Riegelman, 20, and Kosciszka, 19, pleaded guilty on Thursday in 3rd District Court in Bangor to furnishing a place for minors to consume alcohol, a Class D misdemeanor. They were sentenced Friday and each was ordered to pay a $1,000 fine coupled with community service. A 48-hour jail sentence that had been recom-mended Thursday was waived by Judge Jesse Gunther on Friday.
“Anything you’ve learned, you learned before you got here today,” the judge said.
Both young women were emotional during Friday’s sentence hearing. Kosciszka tried to read a statement, but couldn’t finish. Riegelman wept during her brief remarks.
“I want to offer sincere condolences to the Lyford family,” Riegelman said with a shaky voice. “I now understand the true consequences and this has forever changed my attitude toward drinking.”
Judge Gunther said a letter submitted by Lyford’s mother — in which the woman placed no blame on Riegelman, Kosciszka or anyone else who was at that party the night of Feb. 14 — helped to clarify the situation. In an e-mail sent to the Bangor Daily News shortly after her son’s death, Susan Lyford indicated she hoped it would serve as a sobering life lesson.

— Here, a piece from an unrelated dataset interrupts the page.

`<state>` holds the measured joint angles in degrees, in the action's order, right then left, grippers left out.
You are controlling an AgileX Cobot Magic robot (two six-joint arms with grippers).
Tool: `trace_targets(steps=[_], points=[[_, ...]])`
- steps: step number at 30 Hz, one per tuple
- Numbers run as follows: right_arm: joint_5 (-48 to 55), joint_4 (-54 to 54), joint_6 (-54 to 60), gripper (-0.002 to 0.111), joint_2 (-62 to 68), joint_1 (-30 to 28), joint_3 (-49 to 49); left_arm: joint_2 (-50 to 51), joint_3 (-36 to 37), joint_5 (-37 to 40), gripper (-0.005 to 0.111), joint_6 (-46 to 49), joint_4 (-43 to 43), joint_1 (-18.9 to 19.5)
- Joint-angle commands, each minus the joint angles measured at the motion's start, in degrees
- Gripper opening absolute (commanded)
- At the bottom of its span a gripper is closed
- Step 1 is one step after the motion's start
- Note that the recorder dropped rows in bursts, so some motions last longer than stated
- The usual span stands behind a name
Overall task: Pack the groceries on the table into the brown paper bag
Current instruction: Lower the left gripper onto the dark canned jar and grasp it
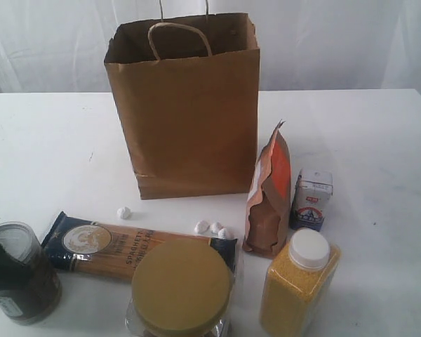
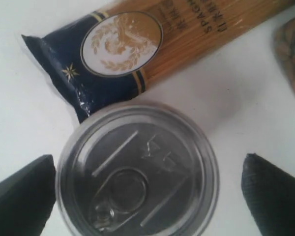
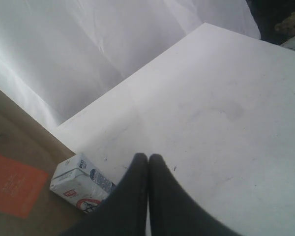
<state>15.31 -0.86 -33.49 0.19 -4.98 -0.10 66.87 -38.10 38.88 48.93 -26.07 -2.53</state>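
Observation:
The brown paper bag (image 1: 186, 105) stands open and upright at the back middle of the table (image 1: 379, 140). In front of it lie the navy spaghetti packet (image 1: 105, 246), the clear jar with tan lid (image 1: 181, 288), the orange-brown pouch (image 1: 268, 196), the small white-blue carton (image 1: 312, 199) and the yellow-grain bottle (image 1: 299, 284). At the front left stands the dark tin can (image 1: 17, 274). My left gripper (image 2: 147, 196) is open right above the can's lid (image 2: 137, 167), one finger on each side, apart from it. My right gripper (image 3: 148, 160) is shut on nothing, over bare table beside the carton (image 3: 78, 182).
Small white pebble-like bits (image 1: 214, 228) lie between the bag and the spaghetti packet (image 2: 132, 54). A white curtain hangs behind the table. The table's far edge (image 3: 137, 73) and a corner show in the right wrist view, with the pouch (image 3: 12, 189) next to the carton.

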Motion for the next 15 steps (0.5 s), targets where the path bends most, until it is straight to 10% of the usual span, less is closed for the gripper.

“All we want is for people to hold on to the memories and remember Dylan for the child he was and the man he had become,” she wrote. “All we ask is that kids learn when someone hits their head you don’t let them go to sleep. Call for help. Maybe someone will remember this and it will make a difference for someone.”
For Riegelman and Kosciszka, each of whom had supportive family members with them in court Friday, the difference was evident, Judge Gunther noted.
“This was obviously a terrible, terrible result,” she said, although she noted that underage drinking is not an uncommon occurrence. “And not just for Dylan; others have suffered greatly, too.”
Shortly after the proceeding, Kosciszka’s attorney, David Bate, agreed and said his client will live with regret for a long time.